Source material:

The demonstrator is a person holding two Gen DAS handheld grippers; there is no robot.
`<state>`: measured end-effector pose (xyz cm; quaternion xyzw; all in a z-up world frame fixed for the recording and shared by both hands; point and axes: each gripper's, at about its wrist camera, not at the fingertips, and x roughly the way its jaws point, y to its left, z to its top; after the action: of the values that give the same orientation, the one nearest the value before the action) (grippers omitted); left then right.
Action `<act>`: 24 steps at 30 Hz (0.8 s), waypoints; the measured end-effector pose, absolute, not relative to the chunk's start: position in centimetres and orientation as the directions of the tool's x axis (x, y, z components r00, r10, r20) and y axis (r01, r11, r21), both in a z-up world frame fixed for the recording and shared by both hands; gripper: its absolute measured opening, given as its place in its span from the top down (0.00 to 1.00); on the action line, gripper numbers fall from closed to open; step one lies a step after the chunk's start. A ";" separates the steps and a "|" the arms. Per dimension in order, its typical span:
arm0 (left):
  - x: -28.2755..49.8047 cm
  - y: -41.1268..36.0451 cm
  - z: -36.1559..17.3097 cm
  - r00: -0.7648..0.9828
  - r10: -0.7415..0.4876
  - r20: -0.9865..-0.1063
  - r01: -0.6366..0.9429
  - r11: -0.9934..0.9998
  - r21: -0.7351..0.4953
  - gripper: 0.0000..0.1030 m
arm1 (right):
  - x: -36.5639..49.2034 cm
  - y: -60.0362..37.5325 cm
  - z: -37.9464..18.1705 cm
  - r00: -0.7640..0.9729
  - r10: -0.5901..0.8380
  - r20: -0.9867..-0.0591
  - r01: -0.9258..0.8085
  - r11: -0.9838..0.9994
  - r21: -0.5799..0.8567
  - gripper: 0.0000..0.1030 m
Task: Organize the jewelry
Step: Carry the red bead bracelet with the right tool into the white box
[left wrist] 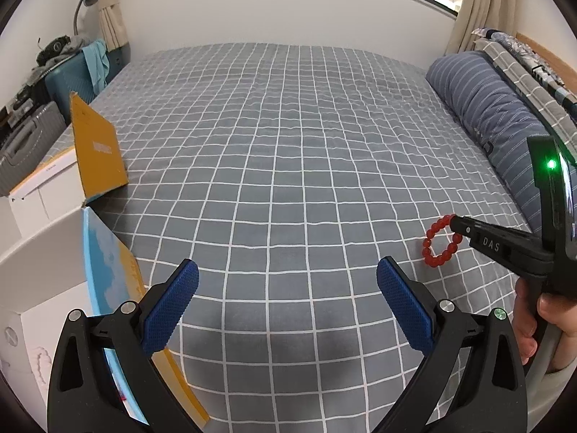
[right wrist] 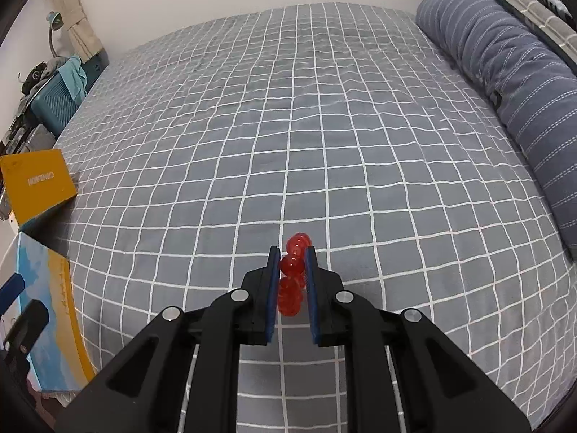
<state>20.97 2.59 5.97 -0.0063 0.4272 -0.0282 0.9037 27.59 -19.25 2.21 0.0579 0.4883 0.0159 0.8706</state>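
A red bead bracelet (left wrist: pixel 440 241) hangs from my right gripper (left wrist: pixel 455 224), which is shut on it just above the checked bedspread (left wrist: pixel 288 166). In the right wrist view the beads (right wrist: pixel 293 275) sit pinched between the blue pads, at my right gripper (right wrist: pixel 293 252). My left gripper (left wrist: pixel 287 270) is open and empty, low over the bed, to the left of the bracelet. An open box with yellow and blue flaps (left wrist: pixel 97 151) stands at the bed's left edge; it also shows in the right wrist view (right wrist: pixel 38 184).
A striped blue pillow (left wrist: pixel 494 115) lies along the right side of the bed, also in the right wrist view (right wrist: pixel 523 83). Suitcases and clutter (left wrist: pixel 65 72) stand beyond the bed's left edge. A white wall is behind.
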 end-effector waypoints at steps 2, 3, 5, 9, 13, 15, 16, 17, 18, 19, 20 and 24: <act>20.6 2.6 6.3 0.638 -0.054 -0.768 0.046 0.998 -0.032 0.06 | 27.0 -19.2 2.5 0.531 0.083 -0.843 0.027 0.993 0.114 0.87; 20.4 2.7 6.4 0.640 -0.052 -0.767 0.046 0.999 -0.030 0.06 | 26.6 -19.2 2.8 0.536 0.083 -0.840 0.025 0.993 0.115 0.87; 20.1 2.8 6.6 0.642 -0.049 -0.765 0.044 0.999 -0.027 0.06 | 26.0 -19.1 3.2 0.544 0.086 -0.835 0.022 0.993 0.117 0.87; 19.2 2.9 6.9 0.648 -0.043 -0.761 0.037 0.999 -0.024 0.06 | 24.6 -18.7 4.2 0.568 0.068 -0.820 0.015 0.996 0.093 0.87; 17.8 2.9 7.3 0.659 -0.035 -0.752 0.035 0.999 -0.016 0.06 | 22.5 -18.2 5.4 0.598 0.053 -0.799 0.006 0.998 0.070 0.87; 17.2 2.8 7.5 0.662 -0.030 -0.749 0.033 0.999 -0.011 0.06 | 21.3 -18.0 5.9 0.613 0.052 -0.788 0.001 0.998 0.066 0.87; 16.7 2.8 7.6 0.666 -0.030 -0.745 0.034 0.999 -0.010 0.06 | 20.9 -17.8 6.1 0.618 0.051 -0.785 0.000 0.998 0.065 0.87; 16.2 2.8 7.7 0.669 -0.027 -0.742 0.033 0.999 -0.007 0.06 | 20.4 -17.6 6.4 0.623 0.052 -0.781 -0.004 0.998 0.064 0.87; 15.9 2.8 7.7 0.672 -0.025 -0.740 0.032 0.999 -0.004 0.06 | 19.6 -17.4 6.7 0.630 0.056 -0.774 -0.012 0.998 0.063 0.87; 15.3 2.8 7.8 0.676 -0.024 -0.736 0.033 0.999 -0.003 0.06 | 19.1 -17.2 7.0 0.637 0.058 -0.769 -0.018 0.998 0.061 0.87; 14.8 2.8 7.8 0.678 -0.025 -0.734 0.034 0.999 -0.002 0.06 | 18.8 -17.0 7.2 0.641 0.059 -0.765 -0.021 0.998 0.060 0.87; 12.8 3.3 8.2 0.685 -0.023 -0.729 0.036 0.999 0.003 0.06 | 16.5 -15.8 8.5 0.663 0.081 -0.744 -0.046 0.997 0.068 0.87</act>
<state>12.82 3.26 8.17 0.0086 0.3968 -0.0160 0.9177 16.51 -15.82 8.50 0.0214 0.4088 0.0351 0.9117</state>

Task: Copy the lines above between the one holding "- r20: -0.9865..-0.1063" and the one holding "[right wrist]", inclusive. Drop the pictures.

Output for this exercise:
  - r20: -0.9865..-0.1063
  - r01: -0.6366..0.9429
  - r11: -0.9934..0.9998
  - r21: -0.7351..0.4953
  - gripper: 0.0000..0.1030 m
arm1 (right):
  - x: -36.5639..49.2034 cm
  - y: -60.0362..37.5325 cm
  - z: -37.9464..18.1705 cm
  - r00: -0.7640..0.9729
  - r10: -0.5901..0.8380
  - r20: -0.9867..-0.0591
  - r01: -0.9258..0.8085
  - r11: -0.9838..0.9994
  - r21: -0.5799..0.8567
  - gripper: 0.0000..0.1030 m
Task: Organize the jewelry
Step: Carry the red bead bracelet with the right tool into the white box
[left wrist] 
[right wrist] 

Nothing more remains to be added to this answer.